## Your instructions
Starting at the line that contains "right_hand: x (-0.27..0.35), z" and ending at the line that contains "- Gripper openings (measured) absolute", the lines below are to be given again exactly, with nothing added.

## The data
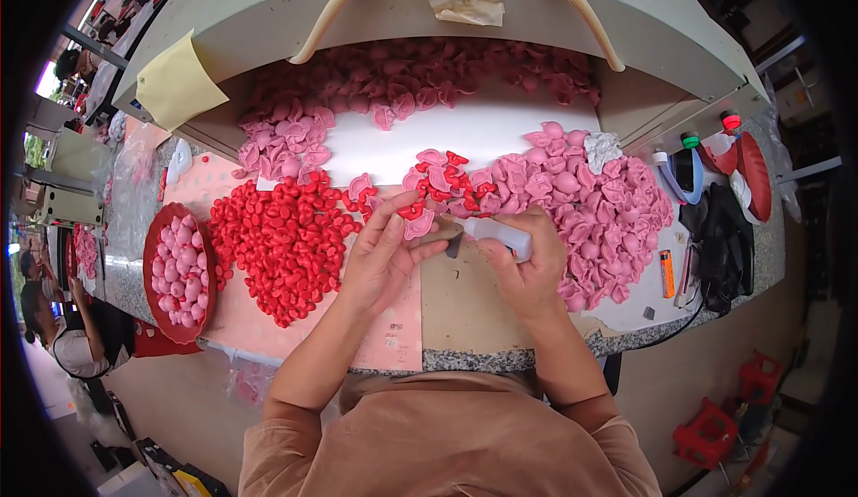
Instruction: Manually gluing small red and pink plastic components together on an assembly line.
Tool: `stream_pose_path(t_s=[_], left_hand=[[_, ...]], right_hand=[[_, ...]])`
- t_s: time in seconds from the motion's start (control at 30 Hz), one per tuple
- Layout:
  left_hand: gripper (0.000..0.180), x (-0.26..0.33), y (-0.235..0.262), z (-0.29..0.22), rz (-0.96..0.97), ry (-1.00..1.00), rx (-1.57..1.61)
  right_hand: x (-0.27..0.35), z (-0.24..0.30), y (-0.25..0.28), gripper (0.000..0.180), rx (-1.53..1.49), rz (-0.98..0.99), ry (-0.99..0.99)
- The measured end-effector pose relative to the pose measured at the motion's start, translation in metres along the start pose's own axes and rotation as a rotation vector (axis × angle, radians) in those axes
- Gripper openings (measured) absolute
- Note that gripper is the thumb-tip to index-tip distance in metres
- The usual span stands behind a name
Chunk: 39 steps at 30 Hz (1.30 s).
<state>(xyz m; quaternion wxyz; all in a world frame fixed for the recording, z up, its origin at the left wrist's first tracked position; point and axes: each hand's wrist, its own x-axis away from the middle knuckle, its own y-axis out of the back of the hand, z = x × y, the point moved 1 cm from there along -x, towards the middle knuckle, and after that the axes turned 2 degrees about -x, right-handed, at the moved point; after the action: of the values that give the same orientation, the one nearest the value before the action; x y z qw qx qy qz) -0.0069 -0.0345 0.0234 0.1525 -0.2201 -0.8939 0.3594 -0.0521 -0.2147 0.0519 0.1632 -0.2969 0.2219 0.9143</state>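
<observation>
Between its thumb and fingers, my left hand (pixel 382 260) pinches a small pink petal-shaped piece (pixel 418 224) with a red part against it. My right hand (pixel 529 273) is wrapped round a translucent white squeeze bottle (pixel 490 231), its narrow nozzle pointing left at the pink piece. I cannot tell if the tip touches it. A small dark grey scrap (pixel 454 246) shows by my left fingertips. Just beyond my hands lies a cluster of pink pieces with red parts (pixel 436 180). Left of my left hand spreads a heap of glossy red pieces (pixel 290 242).
A pile of pink pieces (pixel 617 229) covers the right side. More pink pieces (pixel 384 72) lie under the grey hood (pixel 661 28). A red basket (pixel 150 273) of pink balls stands left. An orange lighter (pixel 667 273), a black bag (pixel 726 247) and capped bottles (pixel 690 162) sit right.
</observation>
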Motion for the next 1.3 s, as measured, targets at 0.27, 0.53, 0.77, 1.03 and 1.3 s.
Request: stream_pose_path(t_s=[0.27, 0.53, 0.77, 1.03, 1.3], left_hand=[[0.035, 0.0002, 0.0016, -0.0001, 0.02, 0.011, 0.037], [0.035, 0.0001, 0.001, 0.0007, -0.003, -0.005, -0.013], [0.035, 0.0001, 0.0021, 0.0013, -0.007, -0.022, -0.016], [0.035, -0.0002, 0.0007, 0.0005, 0.011, -0.02, -0.013], [0.033, -0.0002, 0.0034, 0.0003, 0.034, -0.019, 0.017]], right_hand=[[0.0009, -0.0012, 0.0007, 0.028, 0.022, 0.013, 0.017], [0.0002, 0.0007, 0.0009, 0.029, 0.036, 0.023, 0.051], [0.0018, 0.0, 0.0008, 0.031, 0.032, 0.022, 0.046], [0.0023, 0.0001, 0.0009, 0.03, 0.051, 0.027, 0.043], [0.0009, 0.0012, 0.0, 0.03, 0.053, 0.026, 0.066]])
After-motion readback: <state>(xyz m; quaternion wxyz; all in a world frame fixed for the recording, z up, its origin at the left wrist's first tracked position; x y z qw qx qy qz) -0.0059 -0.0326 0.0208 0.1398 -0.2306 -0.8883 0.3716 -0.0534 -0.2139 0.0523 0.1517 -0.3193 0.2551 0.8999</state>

## Finished exercise
  right_hand: x (-0.27..0.35), z (-0.24..0.30), y (-0.25..0.28), gripper (0.000..0.180), rx (-1.53..1.49), rz (-0.98..0.99), ry (-0.99..0.99)
- The measured end-effector pose relative to the pose measured at the motion's start, translation in metres along the start pose's own axes and rotation as a rotation vector (axis × angle, radians) in those axes
- Gripper openings (measured) absolute

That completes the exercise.